◆ EXERCISE GOAL ◆
From the listing below, copy only the lines running from the line that contains "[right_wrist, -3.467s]" to the line that contains "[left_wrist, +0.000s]", both included.
[INPUT Boundary: Start]
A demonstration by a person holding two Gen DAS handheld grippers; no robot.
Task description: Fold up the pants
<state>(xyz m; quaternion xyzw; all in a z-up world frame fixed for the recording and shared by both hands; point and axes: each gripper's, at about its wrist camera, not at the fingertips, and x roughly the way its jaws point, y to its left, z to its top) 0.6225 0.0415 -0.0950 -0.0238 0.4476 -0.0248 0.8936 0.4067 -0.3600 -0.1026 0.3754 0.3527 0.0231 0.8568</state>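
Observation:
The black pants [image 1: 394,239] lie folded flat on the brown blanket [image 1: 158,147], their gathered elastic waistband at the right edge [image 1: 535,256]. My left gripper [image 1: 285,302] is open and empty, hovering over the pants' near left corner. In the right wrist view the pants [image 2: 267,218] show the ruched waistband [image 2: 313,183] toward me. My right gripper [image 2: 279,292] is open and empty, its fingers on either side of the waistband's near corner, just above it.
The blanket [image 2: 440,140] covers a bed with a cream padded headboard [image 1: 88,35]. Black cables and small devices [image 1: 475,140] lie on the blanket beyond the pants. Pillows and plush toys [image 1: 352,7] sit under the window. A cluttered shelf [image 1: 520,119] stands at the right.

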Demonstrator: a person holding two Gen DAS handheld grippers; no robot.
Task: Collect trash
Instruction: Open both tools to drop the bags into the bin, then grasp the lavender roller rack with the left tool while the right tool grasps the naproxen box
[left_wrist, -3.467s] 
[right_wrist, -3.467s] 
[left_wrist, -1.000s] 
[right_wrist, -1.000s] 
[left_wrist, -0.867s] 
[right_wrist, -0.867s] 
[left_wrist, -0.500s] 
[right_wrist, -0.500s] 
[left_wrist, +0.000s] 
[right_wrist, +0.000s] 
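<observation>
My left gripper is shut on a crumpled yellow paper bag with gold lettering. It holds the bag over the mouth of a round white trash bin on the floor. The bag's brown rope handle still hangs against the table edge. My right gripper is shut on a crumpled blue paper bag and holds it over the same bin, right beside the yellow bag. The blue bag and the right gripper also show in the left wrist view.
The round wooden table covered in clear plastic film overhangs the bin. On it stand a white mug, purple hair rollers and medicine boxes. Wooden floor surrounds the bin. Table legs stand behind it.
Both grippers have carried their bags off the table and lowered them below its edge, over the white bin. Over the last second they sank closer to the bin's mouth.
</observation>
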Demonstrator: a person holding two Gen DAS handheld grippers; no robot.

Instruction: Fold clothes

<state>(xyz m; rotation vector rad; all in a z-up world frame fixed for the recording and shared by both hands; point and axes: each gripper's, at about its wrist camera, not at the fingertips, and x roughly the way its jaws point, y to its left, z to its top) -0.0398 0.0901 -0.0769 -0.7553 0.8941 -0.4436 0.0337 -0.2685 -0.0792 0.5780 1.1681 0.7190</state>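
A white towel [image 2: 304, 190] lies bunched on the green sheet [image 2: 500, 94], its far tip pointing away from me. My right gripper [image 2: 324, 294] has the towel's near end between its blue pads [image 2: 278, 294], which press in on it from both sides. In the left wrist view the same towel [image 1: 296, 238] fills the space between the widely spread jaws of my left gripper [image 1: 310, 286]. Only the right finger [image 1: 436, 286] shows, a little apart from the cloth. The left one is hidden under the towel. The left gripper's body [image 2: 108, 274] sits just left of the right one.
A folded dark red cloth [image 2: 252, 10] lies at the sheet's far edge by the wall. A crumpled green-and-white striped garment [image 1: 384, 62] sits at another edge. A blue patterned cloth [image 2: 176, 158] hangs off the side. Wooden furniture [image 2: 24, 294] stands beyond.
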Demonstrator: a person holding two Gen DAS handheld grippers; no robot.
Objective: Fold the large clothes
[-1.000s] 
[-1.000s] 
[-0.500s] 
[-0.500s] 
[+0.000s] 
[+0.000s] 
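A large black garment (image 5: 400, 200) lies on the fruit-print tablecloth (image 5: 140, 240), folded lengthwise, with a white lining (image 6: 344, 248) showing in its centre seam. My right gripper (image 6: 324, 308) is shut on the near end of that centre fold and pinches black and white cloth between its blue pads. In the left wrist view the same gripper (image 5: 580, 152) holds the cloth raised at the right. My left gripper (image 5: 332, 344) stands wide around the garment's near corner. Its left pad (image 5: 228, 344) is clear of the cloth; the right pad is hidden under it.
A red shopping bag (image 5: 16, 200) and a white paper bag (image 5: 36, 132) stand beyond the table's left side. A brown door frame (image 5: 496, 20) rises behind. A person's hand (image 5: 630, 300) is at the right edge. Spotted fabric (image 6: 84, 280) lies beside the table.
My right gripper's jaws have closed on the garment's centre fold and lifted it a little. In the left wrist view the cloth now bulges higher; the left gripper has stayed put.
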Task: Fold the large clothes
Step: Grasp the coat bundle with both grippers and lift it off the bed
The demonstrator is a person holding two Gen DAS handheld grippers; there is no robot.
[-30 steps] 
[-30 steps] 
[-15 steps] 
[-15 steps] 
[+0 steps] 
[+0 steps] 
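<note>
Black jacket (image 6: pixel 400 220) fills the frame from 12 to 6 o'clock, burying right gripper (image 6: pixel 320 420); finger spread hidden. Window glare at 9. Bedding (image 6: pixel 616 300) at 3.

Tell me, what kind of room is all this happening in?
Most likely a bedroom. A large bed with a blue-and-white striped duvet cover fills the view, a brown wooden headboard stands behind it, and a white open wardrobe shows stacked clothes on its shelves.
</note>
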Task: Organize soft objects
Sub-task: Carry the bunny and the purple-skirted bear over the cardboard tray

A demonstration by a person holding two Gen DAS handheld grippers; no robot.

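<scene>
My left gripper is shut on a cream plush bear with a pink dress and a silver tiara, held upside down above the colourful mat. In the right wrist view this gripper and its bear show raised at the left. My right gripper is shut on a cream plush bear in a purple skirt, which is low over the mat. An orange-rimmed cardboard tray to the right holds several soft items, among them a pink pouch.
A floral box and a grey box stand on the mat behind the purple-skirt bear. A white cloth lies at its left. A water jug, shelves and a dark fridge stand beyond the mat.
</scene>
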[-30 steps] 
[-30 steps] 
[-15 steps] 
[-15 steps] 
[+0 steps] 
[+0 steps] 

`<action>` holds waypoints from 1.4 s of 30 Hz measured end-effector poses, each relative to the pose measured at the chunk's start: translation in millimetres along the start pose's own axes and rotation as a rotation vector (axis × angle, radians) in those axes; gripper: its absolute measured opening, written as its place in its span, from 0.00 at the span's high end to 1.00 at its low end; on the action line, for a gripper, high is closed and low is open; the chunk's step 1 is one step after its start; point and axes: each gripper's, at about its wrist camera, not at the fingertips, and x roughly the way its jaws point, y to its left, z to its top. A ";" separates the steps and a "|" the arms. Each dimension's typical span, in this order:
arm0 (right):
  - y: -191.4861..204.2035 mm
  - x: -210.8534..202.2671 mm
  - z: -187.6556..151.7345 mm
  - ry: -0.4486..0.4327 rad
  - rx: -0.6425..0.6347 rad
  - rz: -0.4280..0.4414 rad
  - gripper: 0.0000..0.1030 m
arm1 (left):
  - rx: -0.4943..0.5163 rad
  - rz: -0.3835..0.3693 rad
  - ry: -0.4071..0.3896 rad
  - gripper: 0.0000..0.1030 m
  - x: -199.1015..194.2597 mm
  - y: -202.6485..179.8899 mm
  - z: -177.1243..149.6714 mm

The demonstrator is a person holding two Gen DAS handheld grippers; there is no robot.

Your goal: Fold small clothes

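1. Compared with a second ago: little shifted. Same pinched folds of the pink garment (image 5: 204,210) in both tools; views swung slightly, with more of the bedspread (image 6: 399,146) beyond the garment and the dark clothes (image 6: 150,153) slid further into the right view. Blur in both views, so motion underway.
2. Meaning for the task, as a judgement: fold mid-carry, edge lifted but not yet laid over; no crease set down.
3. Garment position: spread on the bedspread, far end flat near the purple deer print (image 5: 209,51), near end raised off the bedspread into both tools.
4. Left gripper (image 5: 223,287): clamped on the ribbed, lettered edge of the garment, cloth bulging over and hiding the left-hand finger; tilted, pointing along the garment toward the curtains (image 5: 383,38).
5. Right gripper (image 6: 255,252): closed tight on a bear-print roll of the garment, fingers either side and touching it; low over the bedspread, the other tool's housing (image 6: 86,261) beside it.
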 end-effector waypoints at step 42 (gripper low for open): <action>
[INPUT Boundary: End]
◆ EXERCISE SOLUTION ◆
[right_wrist, -3.467s] 
[left_wrist, -1.000s] 
[right_wrist, -1.000s] 
[left_wrist, -0.867s] 
[right_wrist, -0.867s] 
[left_wrist, -0.500s] 
[right_wrist, -0.500s] 
[left_wrist, +0.000s] 

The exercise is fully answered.